Raw data —
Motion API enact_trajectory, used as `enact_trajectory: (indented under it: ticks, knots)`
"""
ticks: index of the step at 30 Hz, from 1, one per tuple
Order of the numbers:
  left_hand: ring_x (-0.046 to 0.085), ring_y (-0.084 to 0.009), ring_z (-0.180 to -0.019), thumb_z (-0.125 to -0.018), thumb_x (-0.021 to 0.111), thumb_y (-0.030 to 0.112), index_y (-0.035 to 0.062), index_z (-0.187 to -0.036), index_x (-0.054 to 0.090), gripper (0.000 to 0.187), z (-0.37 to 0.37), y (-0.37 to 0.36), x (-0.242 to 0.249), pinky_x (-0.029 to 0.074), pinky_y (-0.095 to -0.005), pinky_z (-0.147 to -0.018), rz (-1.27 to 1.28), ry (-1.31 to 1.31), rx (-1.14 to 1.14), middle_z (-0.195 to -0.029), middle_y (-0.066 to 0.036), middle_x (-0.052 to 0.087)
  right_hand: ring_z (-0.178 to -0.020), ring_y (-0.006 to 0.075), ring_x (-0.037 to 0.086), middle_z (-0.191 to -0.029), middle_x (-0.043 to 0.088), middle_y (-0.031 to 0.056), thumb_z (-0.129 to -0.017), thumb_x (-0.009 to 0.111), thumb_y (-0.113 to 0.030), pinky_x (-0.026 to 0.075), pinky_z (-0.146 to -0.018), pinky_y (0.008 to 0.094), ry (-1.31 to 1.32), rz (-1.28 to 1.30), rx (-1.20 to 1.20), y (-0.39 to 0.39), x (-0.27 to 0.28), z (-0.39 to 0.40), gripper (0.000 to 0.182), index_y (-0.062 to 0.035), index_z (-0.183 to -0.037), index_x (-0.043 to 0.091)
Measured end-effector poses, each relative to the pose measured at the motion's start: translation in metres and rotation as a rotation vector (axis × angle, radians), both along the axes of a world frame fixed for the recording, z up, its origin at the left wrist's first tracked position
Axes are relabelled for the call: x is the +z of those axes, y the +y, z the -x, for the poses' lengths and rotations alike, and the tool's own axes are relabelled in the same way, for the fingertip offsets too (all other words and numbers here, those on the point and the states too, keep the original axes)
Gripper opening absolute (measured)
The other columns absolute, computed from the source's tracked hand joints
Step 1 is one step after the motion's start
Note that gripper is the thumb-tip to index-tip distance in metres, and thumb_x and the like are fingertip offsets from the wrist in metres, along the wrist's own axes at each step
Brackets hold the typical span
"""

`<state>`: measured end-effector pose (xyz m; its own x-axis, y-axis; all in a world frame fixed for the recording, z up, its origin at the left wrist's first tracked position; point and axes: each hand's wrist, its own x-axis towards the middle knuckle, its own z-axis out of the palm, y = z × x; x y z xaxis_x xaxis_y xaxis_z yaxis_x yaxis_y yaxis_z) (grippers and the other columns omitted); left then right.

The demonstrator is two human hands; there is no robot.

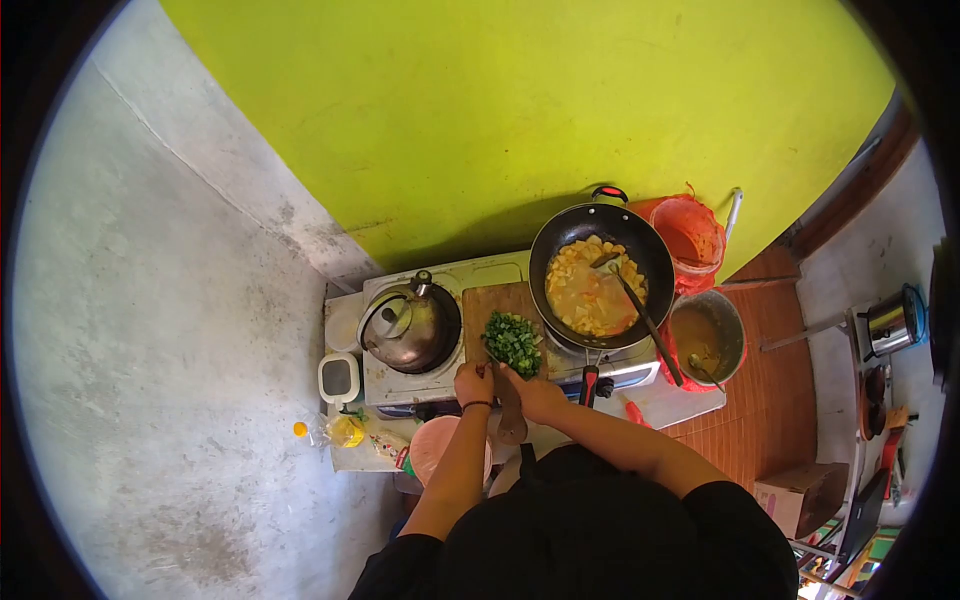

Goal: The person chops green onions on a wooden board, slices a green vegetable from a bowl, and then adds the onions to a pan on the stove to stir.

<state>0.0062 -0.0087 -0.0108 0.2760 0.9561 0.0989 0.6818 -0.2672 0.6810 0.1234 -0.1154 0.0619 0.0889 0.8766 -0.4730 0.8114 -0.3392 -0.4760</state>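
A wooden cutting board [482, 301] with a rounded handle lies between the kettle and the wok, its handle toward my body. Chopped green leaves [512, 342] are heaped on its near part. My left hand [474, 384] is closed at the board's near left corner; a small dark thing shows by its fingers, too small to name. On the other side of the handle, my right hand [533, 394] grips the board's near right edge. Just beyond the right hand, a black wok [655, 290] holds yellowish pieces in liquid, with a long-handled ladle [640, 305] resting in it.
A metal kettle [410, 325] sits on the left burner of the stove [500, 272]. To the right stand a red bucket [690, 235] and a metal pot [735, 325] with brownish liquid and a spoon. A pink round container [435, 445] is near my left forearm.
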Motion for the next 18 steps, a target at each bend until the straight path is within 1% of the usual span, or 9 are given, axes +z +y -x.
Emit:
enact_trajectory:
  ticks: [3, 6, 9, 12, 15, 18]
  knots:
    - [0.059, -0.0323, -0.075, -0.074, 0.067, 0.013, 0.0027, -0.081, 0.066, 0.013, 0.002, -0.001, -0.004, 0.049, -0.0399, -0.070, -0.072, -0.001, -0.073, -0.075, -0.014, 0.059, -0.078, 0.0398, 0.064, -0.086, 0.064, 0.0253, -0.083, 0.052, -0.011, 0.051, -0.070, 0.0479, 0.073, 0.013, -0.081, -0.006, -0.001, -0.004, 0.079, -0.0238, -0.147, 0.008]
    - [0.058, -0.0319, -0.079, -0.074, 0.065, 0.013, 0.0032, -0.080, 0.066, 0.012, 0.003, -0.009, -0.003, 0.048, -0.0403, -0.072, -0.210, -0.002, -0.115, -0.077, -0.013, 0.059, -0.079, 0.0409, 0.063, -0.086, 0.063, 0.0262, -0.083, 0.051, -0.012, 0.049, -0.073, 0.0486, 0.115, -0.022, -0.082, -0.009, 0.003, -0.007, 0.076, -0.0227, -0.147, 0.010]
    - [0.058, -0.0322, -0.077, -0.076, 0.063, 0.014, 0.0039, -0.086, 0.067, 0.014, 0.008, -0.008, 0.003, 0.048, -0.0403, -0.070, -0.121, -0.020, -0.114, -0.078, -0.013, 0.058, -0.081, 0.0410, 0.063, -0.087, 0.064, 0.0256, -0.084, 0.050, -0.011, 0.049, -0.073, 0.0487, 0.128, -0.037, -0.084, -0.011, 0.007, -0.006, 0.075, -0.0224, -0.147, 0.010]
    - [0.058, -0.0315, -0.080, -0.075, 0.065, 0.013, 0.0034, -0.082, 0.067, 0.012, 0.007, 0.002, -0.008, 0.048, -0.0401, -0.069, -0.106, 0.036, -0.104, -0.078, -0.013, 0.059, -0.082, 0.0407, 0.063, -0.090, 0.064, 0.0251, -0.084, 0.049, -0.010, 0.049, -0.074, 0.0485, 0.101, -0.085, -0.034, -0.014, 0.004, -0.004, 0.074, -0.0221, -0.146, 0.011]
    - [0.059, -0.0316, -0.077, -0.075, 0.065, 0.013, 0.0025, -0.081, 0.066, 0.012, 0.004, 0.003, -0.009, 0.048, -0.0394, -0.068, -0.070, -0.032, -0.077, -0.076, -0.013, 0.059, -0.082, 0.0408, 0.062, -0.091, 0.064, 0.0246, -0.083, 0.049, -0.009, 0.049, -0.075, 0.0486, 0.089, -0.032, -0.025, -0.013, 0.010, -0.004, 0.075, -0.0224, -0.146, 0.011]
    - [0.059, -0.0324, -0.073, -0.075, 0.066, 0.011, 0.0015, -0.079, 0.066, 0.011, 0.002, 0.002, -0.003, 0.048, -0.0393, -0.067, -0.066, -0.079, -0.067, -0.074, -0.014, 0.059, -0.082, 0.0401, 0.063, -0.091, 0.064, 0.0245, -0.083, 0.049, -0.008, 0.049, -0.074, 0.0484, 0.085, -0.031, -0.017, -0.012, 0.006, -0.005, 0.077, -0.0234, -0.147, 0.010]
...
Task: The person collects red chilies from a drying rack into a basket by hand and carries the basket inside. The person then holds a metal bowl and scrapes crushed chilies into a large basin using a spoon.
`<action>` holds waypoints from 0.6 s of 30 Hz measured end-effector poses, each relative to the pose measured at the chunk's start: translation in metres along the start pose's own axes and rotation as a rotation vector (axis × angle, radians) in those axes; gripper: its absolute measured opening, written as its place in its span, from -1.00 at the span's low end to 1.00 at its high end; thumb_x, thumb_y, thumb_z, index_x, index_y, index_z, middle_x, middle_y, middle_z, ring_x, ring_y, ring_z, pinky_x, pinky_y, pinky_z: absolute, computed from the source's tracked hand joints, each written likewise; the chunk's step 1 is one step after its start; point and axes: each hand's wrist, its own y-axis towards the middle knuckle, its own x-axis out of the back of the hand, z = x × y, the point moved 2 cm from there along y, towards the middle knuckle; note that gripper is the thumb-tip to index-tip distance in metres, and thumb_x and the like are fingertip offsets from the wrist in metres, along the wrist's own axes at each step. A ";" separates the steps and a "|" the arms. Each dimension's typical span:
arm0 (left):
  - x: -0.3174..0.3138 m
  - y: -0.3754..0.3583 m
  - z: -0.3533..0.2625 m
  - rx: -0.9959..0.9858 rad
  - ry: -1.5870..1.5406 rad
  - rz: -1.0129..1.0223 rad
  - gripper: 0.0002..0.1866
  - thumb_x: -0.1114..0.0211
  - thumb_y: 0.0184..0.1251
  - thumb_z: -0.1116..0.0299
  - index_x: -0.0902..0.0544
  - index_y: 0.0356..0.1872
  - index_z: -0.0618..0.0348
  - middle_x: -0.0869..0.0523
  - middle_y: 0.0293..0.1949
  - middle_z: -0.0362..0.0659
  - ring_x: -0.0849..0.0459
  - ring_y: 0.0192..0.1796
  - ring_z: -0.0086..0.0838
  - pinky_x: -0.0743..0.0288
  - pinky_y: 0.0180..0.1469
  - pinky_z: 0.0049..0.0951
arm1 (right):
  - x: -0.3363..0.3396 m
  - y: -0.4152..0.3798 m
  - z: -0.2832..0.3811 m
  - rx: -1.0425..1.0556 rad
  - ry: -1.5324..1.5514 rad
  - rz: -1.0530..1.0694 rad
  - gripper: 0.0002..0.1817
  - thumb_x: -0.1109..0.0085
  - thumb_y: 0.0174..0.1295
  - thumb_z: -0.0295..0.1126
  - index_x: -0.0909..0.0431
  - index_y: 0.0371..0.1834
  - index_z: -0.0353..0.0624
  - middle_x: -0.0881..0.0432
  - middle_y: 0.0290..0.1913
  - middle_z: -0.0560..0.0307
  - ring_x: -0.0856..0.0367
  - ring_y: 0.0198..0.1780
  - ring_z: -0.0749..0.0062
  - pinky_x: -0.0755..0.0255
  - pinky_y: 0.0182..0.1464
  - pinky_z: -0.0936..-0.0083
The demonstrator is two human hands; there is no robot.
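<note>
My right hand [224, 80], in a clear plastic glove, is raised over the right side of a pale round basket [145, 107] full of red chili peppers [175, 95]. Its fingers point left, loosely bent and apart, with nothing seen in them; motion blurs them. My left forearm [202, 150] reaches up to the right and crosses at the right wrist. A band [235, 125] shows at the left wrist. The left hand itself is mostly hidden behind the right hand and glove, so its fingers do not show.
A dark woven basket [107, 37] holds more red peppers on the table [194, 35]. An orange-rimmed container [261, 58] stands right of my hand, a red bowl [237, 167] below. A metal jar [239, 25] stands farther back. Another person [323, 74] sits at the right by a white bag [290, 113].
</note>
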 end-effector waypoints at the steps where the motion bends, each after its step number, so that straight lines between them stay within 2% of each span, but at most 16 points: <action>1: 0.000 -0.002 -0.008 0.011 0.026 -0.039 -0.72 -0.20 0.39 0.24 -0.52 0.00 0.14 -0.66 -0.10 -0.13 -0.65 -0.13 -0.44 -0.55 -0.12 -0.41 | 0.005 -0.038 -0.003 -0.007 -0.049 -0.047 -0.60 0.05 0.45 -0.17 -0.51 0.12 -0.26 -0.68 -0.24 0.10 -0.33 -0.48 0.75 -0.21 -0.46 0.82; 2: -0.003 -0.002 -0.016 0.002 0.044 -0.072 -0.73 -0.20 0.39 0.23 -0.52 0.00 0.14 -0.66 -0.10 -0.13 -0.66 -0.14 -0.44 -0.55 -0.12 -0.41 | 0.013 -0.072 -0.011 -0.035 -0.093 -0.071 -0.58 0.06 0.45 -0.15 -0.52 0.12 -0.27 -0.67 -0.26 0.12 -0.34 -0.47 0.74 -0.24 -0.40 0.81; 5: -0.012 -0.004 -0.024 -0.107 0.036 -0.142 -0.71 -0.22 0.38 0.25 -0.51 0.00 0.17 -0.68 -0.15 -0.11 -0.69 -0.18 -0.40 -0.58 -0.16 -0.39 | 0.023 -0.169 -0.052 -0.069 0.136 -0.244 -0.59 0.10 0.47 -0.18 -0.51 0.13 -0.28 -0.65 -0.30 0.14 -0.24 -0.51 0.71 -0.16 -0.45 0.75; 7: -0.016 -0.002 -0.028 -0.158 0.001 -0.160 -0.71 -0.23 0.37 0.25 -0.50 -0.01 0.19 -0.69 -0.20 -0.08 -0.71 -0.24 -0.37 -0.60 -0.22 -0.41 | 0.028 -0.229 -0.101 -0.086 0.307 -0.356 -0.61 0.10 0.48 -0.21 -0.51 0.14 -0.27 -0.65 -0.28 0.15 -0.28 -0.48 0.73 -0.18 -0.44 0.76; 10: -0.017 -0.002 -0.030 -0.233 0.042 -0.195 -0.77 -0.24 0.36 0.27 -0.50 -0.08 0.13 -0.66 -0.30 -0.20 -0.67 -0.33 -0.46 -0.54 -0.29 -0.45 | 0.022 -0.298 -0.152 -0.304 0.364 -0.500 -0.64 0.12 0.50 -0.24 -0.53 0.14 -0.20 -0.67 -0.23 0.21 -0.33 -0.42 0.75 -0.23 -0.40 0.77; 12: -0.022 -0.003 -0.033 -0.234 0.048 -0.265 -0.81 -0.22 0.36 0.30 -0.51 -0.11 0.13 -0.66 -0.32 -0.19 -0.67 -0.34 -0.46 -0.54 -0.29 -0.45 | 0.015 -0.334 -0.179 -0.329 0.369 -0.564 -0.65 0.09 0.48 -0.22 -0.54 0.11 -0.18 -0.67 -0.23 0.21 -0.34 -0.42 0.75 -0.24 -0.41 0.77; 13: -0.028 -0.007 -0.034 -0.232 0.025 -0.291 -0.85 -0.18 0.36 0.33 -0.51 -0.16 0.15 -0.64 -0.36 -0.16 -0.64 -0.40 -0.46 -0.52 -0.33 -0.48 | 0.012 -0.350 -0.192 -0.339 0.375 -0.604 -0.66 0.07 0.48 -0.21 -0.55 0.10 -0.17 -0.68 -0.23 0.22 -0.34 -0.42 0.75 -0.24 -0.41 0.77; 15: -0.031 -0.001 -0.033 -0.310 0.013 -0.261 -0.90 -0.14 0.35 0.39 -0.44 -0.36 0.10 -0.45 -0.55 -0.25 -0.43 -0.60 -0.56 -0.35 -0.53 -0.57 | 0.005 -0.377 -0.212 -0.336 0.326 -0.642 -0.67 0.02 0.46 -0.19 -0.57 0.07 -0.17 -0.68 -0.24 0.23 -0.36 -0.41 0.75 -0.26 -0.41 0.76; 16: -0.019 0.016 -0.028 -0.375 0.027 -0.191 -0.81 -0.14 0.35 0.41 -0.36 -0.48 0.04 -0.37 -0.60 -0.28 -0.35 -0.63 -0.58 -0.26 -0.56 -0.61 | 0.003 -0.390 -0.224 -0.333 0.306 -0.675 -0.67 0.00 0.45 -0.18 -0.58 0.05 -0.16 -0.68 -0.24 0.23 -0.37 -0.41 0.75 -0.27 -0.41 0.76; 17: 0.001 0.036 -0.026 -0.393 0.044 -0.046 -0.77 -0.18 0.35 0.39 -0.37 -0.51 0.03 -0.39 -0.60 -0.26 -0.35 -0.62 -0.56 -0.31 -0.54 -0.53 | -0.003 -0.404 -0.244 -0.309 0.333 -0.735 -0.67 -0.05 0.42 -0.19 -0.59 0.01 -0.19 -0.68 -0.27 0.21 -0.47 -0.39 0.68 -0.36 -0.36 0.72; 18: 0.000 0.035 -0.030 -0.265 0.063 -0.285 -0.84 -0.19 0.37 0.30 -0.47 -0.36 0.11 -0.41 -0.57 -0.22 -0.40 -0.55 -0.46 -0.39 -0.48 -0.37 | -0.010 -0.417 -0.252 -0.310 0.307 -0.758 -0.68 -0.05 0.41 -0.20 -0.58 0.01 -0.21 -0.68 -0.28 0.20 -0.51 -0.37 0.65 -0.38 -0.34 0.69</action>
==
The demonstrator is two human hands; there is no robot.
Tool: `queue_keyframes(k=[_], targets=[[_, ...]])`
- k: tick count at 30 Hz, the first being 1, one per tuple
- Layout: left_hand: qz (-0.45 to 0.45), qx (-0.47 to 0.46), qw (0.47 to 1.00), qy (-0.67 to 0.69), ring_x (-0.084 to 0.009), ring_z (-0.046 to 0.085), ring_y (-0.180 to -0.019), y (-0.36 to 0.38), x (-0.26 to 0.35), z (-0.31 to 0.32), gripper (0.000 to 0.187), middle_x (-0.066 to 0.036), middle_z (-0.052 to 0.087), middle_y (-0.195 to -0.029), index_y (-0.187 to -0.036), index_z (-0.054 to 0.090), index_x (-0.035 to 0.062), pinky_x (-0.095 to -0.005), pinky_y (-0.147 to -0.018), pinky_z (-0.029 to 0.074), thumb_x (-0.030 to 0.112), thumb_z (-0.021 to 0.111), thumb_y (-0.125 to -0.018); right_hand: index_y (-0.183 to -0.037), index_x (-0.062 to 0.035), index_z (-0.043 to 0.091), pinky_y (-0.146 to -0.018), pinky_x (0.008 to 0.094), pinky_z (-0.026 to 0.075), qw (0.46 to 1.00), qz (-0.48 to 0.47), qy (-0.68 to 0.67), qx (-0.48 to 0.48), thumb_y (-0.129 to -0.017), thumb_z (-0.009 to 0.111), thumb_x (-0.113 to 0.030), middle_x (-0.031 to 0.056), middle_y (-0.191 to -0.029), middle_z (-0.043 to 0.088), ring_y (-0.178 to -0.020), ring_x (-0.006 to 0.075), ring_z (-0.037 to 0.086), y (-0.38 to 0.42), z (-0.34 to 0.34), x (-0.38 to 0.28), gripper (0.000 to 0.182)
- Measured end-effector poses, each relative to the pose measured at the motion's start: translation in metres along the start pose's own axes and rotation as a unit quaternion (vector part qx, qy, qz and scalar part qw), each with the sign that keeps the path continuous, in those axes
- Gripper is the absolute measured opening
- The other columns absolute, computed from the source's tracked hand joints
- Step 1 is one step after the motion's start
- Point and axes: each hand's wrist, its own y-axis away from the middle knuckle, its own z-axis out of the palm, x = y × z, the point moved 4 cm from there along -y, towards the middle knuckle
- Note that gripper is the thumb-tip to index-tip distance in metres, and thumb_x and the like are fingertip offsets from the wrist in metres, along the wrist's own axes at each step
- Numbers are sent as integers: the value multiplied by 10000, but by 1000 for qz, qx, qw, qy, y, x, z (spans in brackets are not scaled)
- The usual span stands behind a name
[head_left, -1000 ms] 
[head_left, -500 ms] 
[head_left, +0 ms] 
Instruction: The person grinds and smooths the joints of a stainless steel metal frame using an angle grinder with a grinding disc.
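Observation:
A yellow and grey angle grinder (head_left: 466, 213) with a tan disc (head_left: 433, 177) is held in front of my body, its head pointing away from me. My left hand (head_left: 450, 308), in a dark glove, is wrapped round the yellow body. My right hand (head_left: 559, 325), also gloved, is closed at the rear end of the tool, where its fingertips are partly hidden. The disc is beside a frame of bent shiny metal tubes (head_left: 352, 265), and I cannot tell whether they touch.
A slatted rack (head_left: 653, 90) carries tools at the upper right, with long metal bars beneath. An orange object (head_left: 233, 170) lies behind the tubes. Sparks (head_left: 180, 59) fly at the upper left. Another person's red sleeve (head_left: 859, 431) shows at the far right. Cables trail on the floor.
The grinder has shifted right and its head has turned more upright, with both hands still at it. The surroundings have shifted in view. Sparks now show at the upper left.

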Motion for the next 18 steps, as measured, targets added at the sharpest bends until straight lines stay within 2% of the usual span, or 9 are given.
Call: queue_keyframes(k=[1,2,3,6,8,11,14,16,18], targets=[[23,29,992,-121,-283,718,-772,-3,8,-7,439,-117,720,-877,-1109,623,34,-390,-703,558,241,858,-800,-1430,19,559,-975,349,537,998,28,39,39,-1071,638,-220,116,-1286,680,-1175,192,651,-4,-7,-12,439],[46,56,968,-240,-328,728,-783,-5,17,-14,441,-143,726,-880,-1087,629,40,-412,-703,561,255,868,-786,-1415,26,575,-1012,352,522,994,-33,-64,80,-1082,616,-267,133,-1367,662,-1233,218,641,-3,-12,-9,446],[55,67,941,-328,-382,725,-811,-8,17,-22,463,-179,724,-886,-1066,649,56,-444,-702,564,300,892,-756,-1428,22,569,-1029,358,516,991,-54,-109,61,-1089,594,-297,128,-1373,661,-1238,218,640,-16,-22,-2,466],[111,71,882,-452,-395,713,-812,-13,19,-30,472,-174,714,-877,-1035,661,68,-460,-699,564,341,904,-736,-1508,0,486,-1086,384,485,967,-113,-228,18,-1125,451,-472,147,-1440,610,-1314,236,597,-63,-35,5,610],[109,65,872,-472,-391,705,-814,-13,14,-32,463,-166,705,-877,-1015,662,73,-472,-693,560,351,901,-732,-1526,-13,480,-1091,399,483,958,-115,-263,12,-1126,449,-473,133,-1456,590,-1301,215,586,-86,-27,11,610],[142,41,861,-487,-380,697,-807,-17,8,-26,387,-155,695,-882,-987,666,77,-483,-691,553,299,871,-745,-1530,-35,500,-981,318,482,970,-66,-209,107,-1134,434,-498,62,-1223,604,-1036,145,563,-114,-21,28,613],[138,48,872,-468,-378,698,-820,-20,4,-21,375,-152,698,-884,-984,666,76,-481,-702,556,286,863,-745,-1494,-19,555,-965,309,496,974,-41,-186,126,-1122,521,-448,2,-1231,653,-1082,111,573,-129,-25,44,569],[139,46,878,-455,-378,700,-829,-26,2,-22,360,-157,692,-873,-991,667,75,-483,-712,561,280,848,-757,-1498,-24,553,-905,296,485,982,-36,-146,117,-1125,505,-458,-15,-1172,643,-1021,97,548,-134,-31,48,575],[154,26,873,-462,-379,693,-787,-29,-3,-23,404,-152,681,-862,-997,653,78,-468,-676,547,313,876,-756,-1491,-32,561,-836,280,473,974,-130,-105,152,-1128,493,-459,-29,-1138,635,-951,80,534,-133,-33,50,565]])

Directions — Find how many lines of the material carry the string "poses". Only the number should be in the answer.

Reply — 4